Return the lines below exactly, from the first line to the line that contains "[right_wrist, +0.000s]". Leave out pictures.

[[ Information given, beginning ]]

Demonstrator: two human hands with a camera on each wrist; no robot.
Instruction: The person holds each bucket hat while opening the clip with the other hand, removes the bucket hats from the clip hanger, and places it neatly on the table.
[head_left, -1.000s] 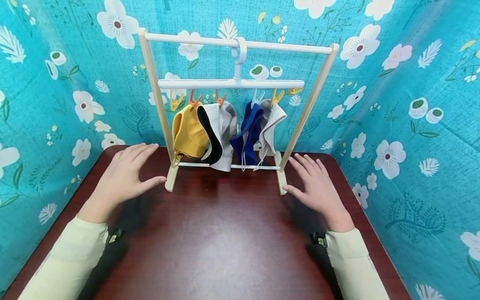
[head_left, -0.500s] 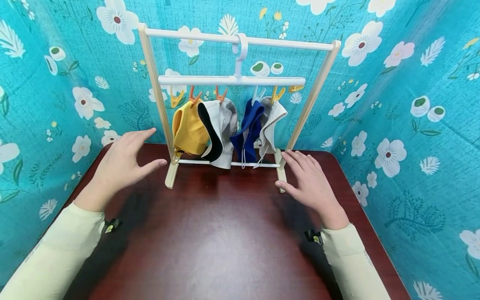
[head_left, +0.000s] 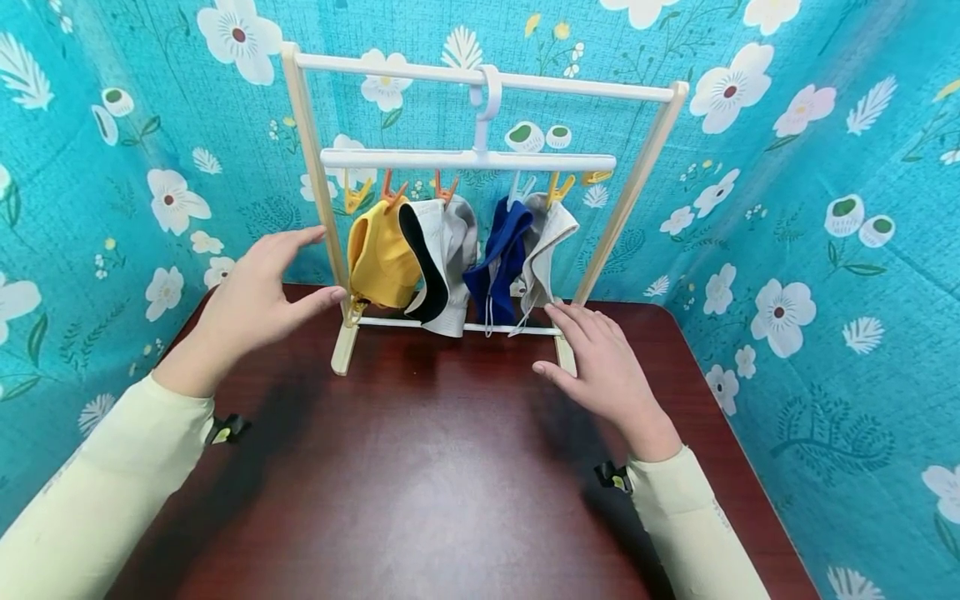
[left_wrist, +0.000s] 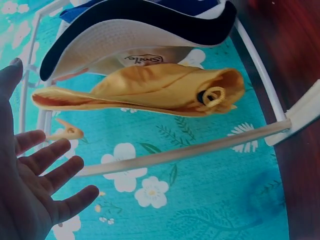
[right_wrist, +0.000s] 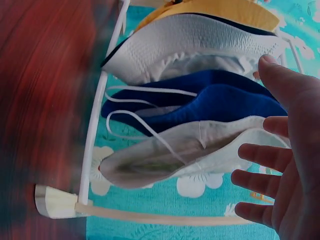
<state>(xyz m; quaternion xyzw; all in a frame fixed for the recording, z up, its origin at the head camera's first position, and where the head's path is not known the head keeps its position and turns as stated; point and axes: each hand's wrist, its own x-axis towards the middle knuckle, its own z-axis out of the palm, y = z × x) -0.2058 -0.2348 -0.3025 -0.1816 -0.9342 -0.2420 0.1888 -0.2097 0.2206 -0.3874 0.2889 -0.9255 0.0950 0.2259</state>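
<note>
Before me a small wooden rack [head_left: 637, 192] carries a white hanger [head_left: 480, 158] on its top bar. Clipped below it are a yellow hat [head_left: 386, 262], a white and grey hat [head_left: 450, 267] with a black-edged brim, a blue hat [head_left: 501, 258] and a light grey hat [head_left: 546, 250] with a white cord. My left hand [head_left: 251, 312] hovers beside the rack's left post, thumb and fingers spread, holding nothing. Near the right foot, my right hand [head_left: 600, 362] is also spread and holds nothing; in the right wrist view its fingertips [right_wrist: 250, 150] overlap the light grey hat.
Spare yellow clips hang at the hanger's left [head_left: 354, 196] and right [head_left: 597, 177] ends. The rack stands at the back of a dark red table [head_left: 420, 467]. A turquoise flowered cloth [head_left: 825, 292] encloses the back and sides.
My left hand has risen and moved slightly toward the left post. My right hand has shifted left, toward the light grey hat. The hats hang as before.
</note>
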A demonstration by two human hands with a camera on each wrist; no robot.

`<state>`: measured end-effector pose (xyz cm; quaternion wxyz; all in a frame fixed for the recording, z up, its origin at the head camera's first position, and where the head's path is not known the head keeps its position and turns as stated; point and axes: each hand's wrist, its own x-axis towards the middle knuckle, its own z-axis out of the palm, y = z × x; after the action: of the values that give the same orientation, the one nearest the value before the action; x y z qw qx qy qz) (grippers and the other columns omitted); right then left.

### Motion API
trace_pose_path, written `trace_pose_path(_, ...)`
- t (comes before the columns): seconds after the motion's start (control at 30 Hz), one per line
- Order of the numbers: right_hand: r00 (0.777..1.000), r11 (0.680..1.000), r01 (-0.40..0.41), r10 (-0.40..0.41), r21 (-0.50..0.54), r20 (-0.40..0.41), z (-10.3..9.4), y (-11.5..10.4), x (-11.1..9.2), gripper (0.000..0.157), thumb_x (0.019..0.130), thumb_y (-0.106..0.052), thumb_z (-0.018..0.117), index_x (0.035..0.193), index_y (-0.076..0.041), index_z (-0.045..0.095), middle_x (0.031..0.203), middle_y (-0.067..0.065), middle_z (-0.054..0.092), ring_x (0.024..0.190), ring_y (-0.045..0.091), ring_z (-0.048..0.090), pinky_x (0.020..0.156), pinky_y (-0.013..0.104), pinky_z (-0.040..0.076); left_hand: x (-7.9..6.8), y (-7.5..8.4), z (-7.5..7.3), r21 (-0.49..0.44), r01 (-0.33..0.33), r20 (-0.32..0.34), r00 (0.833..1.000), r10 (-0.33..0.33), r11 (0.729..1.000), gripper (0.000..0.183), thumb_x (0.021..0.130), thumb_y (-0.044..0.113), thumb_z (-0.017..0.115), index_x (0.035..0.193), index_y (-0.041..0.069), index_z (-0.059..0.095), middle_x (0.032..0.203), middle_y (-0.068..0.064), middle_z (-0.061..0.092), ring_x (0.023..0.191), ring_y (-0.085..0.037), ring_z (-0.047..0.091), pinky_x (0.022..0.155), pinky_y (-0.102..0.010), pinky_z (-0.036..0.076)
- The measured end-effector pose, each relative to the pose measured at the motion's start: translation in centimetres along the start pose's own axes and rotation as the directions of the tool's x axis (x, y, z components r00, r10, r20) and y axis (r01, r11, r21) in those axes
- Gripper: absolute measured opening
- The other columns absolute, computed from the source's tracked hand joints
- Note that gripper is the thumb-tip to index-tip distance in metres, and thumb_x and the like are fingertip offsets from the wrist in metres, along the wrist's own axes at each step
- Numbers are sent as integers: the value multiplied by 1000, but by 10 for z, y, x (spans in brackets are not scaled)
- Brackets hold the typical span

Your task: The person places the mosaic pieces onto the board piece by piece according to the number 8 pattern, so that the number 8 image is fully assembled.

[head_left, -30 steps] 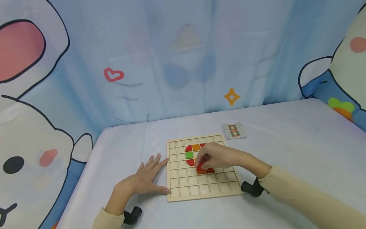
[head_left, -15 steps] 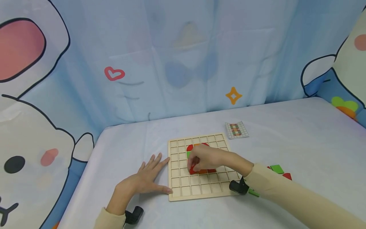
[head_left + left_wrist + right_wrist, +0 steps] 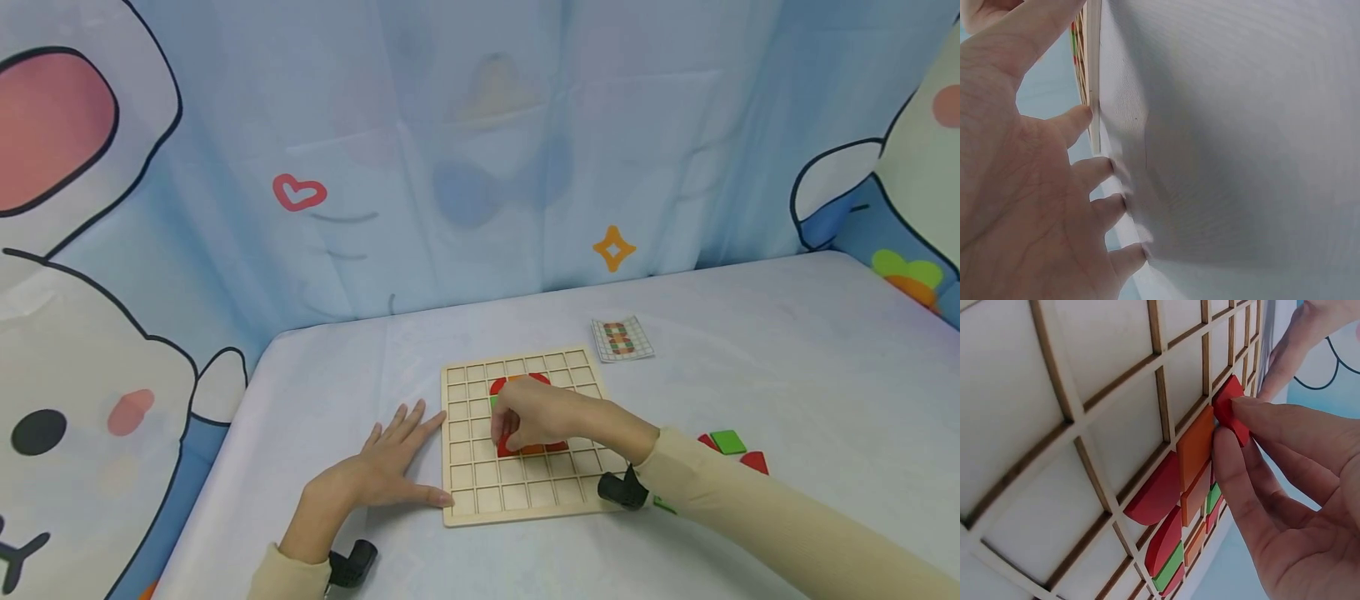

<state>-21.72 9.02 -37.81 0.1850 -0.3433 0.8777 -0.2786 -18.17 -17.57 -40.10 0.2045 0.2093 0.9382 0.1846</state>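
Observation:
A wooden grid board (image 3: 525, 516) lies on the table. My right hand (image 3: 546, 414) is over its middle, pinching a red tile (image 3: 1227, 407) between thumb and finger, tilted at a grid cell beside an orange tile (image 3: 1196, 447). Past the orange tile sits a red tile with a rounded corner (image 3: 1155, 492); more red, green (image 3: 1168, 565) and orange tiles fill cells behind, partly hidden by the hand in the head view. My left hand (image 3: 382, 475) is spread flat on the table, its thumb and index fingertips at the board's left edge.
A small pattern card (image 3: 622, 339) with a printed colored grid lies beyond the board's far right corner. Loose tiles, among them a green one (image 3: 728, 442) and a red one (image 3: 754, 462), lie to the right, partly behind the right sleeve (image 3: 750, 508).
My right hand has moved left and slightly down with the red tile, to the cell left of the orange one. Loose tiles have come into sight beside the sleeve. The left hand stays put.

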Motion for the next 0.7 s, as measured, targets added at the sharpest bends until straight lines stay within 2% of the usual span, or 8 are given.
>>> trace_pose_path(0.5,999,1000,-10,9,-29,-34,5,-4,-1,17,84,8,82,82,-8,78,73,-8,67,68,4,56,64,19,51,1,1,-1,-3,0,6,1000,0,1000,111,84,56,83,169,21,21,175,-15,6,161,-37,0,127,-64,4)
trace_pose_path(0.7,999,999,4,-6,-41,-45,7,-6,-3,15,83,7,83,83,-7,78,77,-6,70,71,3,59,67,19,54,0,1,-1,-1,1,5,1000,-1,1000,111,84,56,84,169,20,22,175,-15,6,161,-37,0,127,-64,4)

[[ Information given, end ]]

▶ **Finished task**:
Demonstrator: two human hands with a camera on each wrist; no robot.
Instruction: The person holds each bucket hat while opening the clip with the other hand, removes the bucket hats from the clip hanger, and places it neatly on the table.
[head_left, -1.000s] 
[head_left, -0.500s] 
[head_left, +0.000s] 
[left_wrist, +0.000s] 
[right_wrist, +0.000s] 

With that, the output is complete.